In a move that underscores the dual-edged nature of advanced AI capabilities, Anthropic has announced Project Glasswing, a sweeping cybersecurity initiative that pairs an unreleased frontier AI model with a coalition of twelve major technology and finance companies. The goal: find and patch software vulnerabilities across the world’s most critical infrastructure before adversaries can exploit them.
The Model That Cannot Be Released
At the center of Project Glasswing sits Claude Mythos Preview, a general-purpose frontier model that Anthropic says has already identified thousands of high-severity zero-day vulnerabilities in every major operating system and web browser.
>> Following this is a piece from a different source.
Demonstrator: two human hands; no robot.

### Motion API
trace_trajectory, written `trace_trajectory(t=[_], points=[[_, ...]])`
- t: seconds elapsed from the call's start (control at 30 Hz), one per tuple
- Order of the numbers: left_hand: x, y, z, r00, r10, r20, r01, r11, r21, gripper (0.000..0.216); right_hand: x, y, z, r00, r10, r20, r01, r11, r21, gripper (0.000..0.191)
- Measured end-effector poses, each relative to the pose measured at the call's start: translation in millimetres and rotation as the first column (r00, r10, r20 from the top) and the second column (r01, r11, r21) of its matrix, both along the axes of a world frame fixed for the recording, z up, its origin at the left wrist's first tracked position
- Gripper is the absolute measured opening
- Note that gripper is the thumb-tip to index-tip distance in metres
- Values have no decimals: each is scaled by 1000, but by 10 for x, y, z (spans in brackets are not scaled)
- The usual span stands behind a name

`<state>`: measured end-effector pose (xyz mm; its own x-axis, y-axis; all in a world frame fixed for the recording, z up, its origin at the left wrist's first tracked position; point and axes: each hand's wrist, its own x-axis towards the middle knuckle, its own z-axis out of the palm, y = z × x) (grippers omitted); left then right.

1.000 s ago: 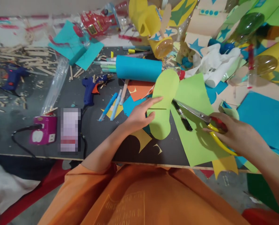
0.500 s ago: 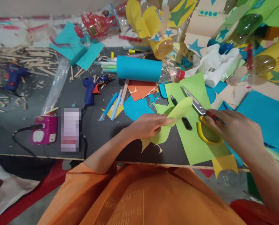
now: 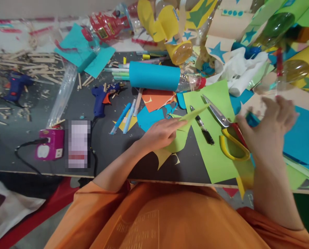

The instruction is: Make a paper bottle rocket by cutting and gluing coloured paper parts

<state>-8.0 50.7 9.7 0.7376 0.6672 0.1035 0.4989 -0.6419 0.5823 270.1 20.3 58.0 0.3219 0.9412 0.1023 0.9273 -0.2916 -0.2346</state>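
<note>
My left hand point(image 3: 161, 133) pinches a light green paper cutout point(image 3: 181, 133), which folds up edge-on towards the camera. The scissors point(image 3: 225, 129), yellow and red handled, lie on a light green paper sheet point(image 3: 214, 152) with their blades closed. My right hand point(image 3: 270, 129) hovers just right of the scissors, fingers spread and blurred, holding nothing. A black pen point(image 3: 202, 126) lies on the sheet between my hands.
A teal paper-wrapped bottle point(image 3: 154, 76) lies behind, with a blue glue gun point(image 3: 101, 98), blue markers point(image 3: 123, 116), orange and teal scraps, a pink power strip point(image 3: 49, 147) and wooden sticks point(image 3: 40, 65) at left. Coloured paper and bottles pile up at back right.
My right hand set the scissors down on the green sheet and lifted off to the right. My left hand folded the green cutout down towards the table.
</note>
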Motion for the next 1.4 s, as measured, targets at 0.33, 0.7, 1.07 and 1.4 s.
trace_trajectory(t=[0.33, 0.7, 1.07, 1.4], points=[[6, 134, 92, 928, 311, -205, -345, 925, -157, 44, 445, -47, -83, 964, -257, -63, 245, 956, -163, 61], [-46, 144, 8, 895, 411, -174, -412, 911, 30, 43, 571, -132, -244, 891, -254, -376, 339, 924, 179, 31], [-26, 86, 129, 966, 253, 50, -225, 924, -309, 48, -428, -315, -12, 905, 162, -393, -92, 977, 192, 32], [-39, 127, 52, 839, 468, 276, -253, 786, -563, 64, -996, -58, -278, 501, 613, -611, -658, 728, 191, 38]])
The company is not making the model generally available.
We do not plan to make Claude Mythos Preview generally available due to its cybersecurity capabilities, said Newton Cheng, Frontier Red Team Cyber Lead at Anthropic. However, given the rate of AI progress, it will not be long before such capabilities proliferate, potentially beyond actors who are committed to deploying them safely. The fallout for economies, public safety, and national security could be severe.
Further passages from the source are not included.